[YOUR ASSIGNMENT] Line by line, copy the material below exactly.

[PROVIDED INFORMATION]
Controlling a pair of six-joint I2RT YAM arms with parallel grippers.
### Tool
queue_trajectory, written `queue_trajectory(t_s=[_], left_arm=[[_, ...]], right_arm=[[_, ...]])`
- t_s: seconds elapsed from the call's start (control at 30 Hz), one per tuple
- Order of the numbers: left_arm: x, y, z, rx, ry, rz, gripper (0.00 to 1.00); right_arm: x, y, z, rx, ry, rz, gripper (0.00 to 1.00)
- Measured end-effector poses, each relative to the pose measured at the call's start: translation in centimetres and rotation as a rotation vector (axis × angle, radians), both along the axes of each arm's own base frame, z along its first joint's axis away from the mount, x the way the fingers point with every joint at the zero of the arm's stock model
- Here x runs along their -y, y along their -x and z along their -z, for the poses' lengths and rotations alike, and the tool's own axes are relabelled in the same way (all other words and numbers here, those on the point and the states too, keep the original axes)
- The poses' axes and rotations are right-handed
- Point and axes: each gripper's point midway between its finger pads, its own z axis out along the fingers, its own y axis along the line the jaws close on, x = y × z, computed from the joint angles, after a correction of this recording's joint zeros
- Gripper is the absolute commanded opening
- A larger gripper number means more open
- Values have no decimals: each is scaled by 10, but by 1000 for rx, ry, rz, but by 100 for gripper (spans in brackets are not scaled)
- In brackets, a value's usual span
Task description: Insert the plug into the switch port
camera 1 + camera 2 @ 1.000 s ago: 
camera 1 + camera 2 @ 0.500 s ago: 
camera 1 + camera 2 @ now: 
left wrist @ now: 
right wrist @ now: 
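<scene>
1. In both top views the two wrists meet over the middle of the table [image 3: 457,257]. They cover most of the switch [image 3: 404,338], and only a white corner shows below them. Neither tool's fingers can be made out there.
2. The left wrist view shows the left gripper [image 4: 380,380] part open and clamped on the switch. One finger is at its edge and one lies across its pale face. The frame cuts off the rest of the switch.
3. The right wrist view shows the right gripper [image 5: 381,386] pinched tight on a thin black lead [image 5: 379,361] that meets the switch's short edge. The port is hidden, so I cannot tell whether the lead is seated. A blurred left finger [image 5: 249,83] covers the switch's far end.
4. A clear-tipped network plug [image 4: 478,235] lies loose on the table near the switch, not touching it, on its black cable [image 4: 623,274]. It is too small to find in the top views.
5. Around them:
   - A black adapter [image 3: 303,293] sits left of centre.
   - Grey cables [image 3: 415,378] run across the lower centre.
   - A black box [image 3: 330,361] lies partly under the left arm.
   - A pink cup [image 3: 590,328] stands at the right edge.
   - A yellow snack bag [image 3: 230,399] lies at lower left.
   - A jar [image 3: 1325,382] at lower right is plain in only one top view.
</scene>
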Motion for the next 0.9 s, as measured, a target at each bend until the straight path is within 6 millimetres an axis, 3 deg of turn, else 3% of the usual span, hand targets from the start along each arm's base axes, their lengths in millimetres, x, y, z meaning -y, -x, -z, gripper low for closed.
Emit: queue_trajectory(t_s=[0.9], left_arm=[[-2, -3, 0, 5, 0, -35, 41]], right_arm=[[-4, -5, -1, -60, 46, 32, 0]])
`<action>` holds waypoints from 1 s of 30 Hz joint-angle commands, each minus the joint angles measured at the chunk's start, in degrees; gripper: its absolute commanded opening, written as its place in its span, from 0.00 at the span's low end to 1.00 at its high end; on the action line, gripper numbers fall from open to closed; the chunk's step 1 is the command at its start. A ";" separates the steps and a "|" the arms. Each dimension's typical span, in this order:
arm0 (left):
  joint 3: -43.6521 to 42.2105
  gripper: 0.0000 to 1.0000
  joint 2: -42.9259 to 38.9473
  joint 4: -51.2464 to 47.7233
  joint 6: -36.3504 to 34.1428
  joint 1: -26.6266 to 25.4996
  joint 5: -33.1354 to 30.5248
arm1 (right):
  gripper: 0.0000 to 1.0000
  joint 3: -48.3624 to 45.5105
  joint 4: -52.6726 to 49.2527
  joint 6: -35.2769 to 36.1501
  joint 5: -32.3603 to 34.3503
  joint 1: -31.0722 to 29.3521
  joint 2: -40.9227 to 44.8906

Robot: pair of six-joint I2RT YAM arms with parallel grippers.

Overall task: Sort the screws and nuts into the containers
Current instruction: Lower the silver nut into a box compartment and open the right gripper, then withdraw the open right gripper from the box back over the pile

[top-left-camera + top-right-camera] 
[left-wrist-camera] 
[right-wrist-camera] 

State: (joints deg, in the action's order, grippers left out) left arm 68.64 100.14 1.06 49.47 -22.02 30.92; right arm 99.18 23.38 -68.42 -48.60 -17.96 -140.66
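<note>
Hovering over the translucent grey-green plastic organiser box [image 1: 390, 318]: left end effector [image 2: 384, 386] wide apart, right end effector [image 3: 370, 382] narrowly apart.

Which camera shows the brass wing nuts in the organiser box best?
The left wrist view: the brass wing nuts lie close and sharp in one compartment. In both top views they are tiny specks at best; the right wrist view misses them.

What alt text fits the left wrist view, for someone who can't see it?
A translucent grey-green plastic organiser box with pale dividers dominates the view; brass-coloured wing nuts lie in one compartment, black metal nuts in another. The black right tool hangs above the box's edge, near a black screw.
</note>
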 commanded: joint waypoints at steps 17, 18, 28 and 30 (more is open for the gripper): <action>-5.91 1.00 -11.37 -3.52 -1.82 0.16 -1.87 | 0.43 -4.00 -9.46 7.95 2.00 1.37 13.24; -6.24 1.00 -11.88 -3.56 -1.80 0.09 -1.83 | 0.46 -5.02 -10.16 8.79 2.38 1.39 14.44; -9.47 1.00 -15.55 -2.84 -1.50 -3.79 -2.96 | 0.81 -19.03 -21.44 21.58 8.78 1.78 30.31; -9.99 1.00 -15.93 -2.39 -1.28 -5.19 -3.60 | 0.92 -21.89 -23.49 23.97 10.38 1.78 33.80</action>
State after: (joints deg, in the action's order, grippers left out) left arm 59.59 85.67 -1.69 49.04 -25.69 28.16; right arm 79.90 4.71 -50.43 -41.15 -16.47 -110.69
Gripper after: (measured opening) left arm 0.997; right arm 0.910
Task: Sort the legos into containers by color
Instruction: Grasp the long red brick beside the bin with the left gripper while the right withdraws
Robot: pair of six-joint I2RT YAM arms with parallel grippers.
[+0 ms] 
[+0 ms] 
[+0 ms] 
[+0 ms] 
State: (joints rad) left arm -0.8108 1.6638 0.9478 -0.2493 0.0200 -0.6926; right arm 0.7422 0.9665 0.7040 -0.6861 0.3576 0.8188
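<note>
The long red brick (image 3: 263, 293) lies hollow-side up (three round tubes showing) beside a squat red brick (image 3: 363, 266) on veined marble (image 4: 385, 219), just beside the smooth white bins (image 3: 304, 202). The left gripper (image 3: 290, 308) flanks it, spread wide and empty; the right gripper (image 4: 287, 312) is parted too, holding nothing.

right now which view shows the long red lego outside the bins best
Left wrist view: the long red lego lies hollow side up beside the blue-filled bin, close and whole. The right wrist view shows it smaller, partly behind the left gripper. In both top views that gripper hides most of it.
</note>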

[ANSWER SPACE]
Controlling a pair of six-joint I2RT YAM arms with parallel grippers.
### Tool
queue_trajectory, written `queue_trajectory(t_s=[_], left_arm=[[_, ...]], right_arm=[[_, ...]])`
- t_s: seconds elapsed from the call's start (control at 30 Hz), one per tuple
- Order of the numbers: left_arm: x, y, z, rx, ry, rz, gripper (0.00 to 1.00); right_arm: x, y, z, rx, ry, rz, gripper (0.00 to 1.00)
- Measured end-effector poses, each relative to the pose measured at the call's start: translation in centimetres and rotation as a rotation vector (axis × angle, radians), both along the axes of each arm's own base frame, z along its first joint's axis away from the mount, x the way the fingers point with every joint at the zero of the arm's stock model
- Here x runs along their -y, y along their -x and z along their -z, for the poses' lengths and rotations alike, and the tool's own axes are relabelled in the same way (all other words and numbers here, those on the point and the states too, keep the original axes)
- The poses' axes and rotations are right-handed
- Point and axes: each gripper's point midway between its finger pads, its own z axis out along the fingers, its own y axis along the line the jaws close on, x = y × z, computed from the joint angles, after a correction of this recording's joint zeros
- Gripper is the absolute commanded opening
- A larger gripper number means more open
- Values have no decimals: each is scaled by 10, but by 1000 for rx, ry, rz, but by 100 for gripper (spans in brackets are not scaled)
- In brackets, a value's usual span
Task description: Insert the plug into the switch port
camera 1 + camera 2 @ 1.000 s ago: 
camera 1 + camera 2 @ 0.500 s ago: 
camera 1 + camera 2 @ now: 
left wrist @ now: 
right wrist @ now: 
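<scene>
1. In both top views the two wrists meet over the middle of the table [image 3: 457,257]. They cover most of the switch [image 3: 404,338], and only a white corner shows below them. Neither tool's fingers can be made out there.
2. The left wrist view shows the left gripper [image 4: 380,380] part open and clamped on the switch. One finger is at its edge and one lies across its pale face. The frame cuts off the rest of the switch.
3. The right wrist view shows the right gripper [image 5: 381,386] pinched tight on a thin black lead [image 5: 379,361] that meets the switch's short edge. The port is hidden, so I cannot tell whether the lead is seated. A blurred left finger [image 5: 249,83] covers the switch's far end.
4. A clear-tipped network plug [image 4: 478,235] lies loose on the table near the switch, not touching it, on its black cable [image 4: 623,274]. It is too small to find in the top views.
5. Around them:
   - A black adapter [image 3: 303,293] sits left of centre.
   - Grey cables [image 3: 415,378] run across the lower centre.
   - A black box [image 3: 330,361] lies partly under the left arm.
   - A pink cup [image 3: 590,328] stands at the right edge.
   - A yellow snack bag [image 3: 230,399] lies at lower left.
   - A jar [image 3: 1325,382] at lower right is plain in only one top view.
</scene>
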Motion for the next 0.9 s, as measured, a target at each bend until the straight path is within 6 millimetres an axis, 3 deg of turn, else 3% of the usual span, hand targets from the start along each arm's base axes, their lengths in millimetres, x, y, z meaning -y, -x, -z, gripper low for closed.
Emit: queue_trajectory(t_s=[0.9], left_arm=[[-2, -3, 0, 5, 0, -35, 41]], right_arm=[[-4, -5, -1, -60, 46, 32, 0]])
`<action>` holds waypoints from 1 s of 30 Hz joint-angle commands, each minus the joint angles measured at the chunk's start, in degrees; gripper: its absolute commanded opening, written as its place in its span, from 0.00 at the span's low end to 1.00 at its high end; on the action line, gripper numbers fall from open to closed; the chunk's step 1 is the command at its start. A ";" separates the steps and a "|" the arms. Each dimension's typical span, in this order:
arm0 (left):
  joint 3: -43.6521 to 42.2105
  gripper: 0.0000 to 1.0000
  joint 2: -42.9259 to 38.9473
  joint 4: -51.2464 to 47.7233
  joint 6: -36.3504 to 34.1428
  joint 1: -26.6266 to 25.4996
  joint 5: -33.1354 to 30.5248
arm1 (right):
  gripper: 0.0000 to 1.0000
  joint 3: -48.3624 to 45.5105
  joint 4: -52.6726 to 49.2527
  joint 6: -35.2769 to 36.1501
  joint 5: -32.3603 to 34.3503
  joint 1: -31.0722 to 29.3521
  joint 2: -40.9227 to 44.8906

Robot: pair of six-joint I2RT YAM arms with parallel grippers.

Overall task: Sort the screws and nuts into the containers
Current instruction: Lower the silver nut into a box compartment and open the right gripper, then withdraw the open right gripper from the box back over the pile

[top-left-camera + top-right-camera] 
[left-wrist-camera] 
[right-wrist-camera] 

State: (joints deg, in the action's order, grippers left out) left arm 68.64 100.14 1.06 49.47 -22.02 30.92; right arm 99.18 23.38 -68.42 -48.60 -17.96 -140.66
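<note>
Hovering over the translucent grey-green plastic organiser box [image 1: 390, 318]: left end effector [image 2: 384, 386] wide apart, right end effector [image 3: 370, 382] narrowly apart.

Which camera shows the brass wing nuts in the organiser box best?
The left wrist view: the brass wing nuts lie close and sharp in one compartment. In both top views they are tiny specks at best; the right wrist view misses them.

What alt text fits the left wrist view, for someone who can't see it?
A translucent grey-green plastic organiser box with pale dividers dominates the view; brass-coloured wing nuts lie in one compartment, black metal nuts in another. The black right tool hangs above the box's edge, near a black screw.
</note>
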 commanded: joint waypoints at steps 17, 18, 28 and 30 (more is open for the gripper): <action>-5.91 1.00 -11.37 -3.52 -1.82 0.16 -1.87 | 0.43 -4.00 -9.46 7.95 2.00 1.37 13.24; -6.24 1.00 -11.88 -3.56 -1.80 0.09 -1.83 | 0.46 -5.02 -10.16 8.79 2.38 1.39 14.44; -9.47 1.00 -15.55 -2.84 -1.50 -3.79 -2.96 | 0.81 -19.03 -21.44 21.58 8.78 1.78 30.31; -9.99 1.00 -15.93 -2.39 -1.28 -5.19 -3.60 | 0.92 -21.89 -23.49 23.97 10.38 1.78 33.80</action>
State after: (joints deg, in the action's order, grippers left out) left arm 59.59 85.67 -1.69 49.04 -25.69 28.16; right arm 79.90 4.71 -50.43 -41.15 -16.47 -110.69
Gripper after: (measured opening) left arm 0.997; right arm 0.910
Task: Sort the legos into containers by color
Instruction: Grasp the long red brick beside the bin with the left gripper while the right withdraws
Robot: pair of six-joint I2RT YAM arms with parallel grippers.
[+0 ms] 
[+0 ms] 
[+0 ms] 
[+0 ms] 
State: (joints rad) left arm -0.8108 1.6638 0.9478 -0.2493 0.0200 -0.6926; right arm 0.7422 0.9665 0.7040 -0.6861 0.3576 0.8188
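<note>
The long red brick (image 3: 263, 293) lies hollow-side up (three round tubes showing) beside a squat red brick (image 3: 363, 266) on veined marble (image 4: 385, 219), just beside the smooth white bins (image 3: 304, 202). The left gripper (image 3: 290, 308) flanks it, spread wide and empty; the right gripper (image 4: 287, 312) is parted too, holding nothing.

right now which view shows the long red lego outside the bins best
Left wrist view: the long red lego lies hollow side up beside the blue-filled bin, close and whole. The right wrist view shows it smaller, partly behind the left gripper. In both top views that gripper hides most of it.
</note>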

This exercise is now done.